About this exercise –
Write the listing below out again word for word, without a single picture.

Dataset content –
^^^^^^^^^^^^^^^^

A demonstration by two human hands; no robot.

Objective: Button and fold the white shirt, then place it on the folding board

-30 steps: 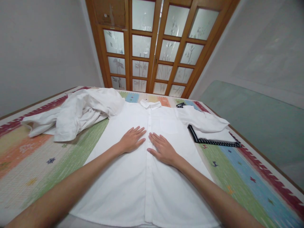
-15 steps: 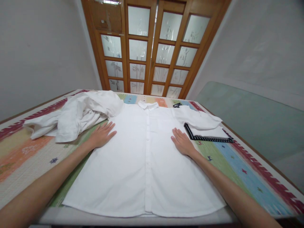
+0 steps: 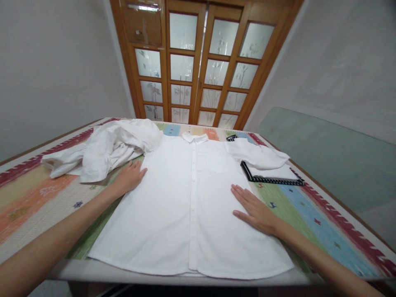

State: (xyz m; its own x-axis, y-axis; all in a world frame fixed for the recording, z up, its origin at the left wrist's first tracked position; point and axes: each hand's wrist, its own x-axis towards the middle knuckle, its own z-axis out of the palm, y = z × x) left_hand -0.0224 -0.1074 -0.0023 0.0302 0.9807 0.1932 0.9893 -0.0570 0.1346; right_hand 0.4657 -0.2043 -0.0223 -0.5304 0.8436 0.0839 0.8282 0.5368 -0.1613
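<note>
A white button-up shirt [image 3: 167,198] lies spread front side up, its collar away from me and its hem near the table's front edge. My right hand [image 3: 255,208] rests flat on the shirt's right side, fingers stretched out and thumb apart. At the shirt's left side edge is my left hand [image 3: 131,177], thumb apart and fingertips partly out of sight; it appears to hold nothing. The shirt's right sleeve [image 3: 262,154] lies across a folded white cloth with black patterned trim [image 3: 275,175].
A crumpled white garment [image 3: 108,148] lies at the left, against the shirt's shoulder. A striped, patterned cloth [image 3: 309,214] covers the table. Wooden doors with glass panes [image 3: 182,68] stand behind it, and a pale green panel [image 3: 324,152] leans along the right wall.
My right hand has slid toward me and a little right over the shirt. My left hand has shifted slightly left along the shirt's edge, its fingers less spread.
</note>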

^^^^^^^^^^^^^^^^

Reply –
A demonstration by two human hands; no robot.

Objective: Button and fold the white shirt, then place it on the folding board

-30 steps: 
-15 steps: 
+0 steps: 

State: (xyz m; its own x-axis, y-axis; all in a world frame fixed for the recording, z up, its origin at the left wrist's first tracked position; point and axes: each hand's wrist, its own x-axis towards the middle knuckle, its own z-axis out of the palm, y = z × x) left_hand -0.0224 -0.1074 -0.0023 0.0302 0.9807 0.1932 0.9893 -0.0570 0.1346; right_hand 0.4657 -0.2043 -0.0223 -0.5304 0.8436 0.0839 0.8282 0.5368 -0.1613
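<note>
A white button-up shirt [image 3: 167,198] lies spread front side up, its collar away from me and its hem near the table's front edge. My right hand [image 3: 255,208] rests flat on the shirt's right side, fingers stretched out and thumb apart. At the shirt's left side edge is my left hand [image 3: 131,177], thumb apart and fingertips partly out of sight; it appears to hold nothing. The shirt's right sleeve [image 3: 262,154] lies across a folded white cloth with black patterned trim [image 3: 275,175].
A crumpled white garment [image 3: 108,148] lies at the left, against the shirt's shoulder. A striped, patterned cloth [image 3: 309,214] covers the table. Wooden doors with glass panes [image 3: 182,68] stand behind it, and a pale green panel [image 3: 324,152] leans along the right wall.
My right hand has slid toward me and a little right over the shirt. My left hand has shifted slightly left along the shirt's edge, its fingers less spread.
</note>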

Output is complete for this exercise.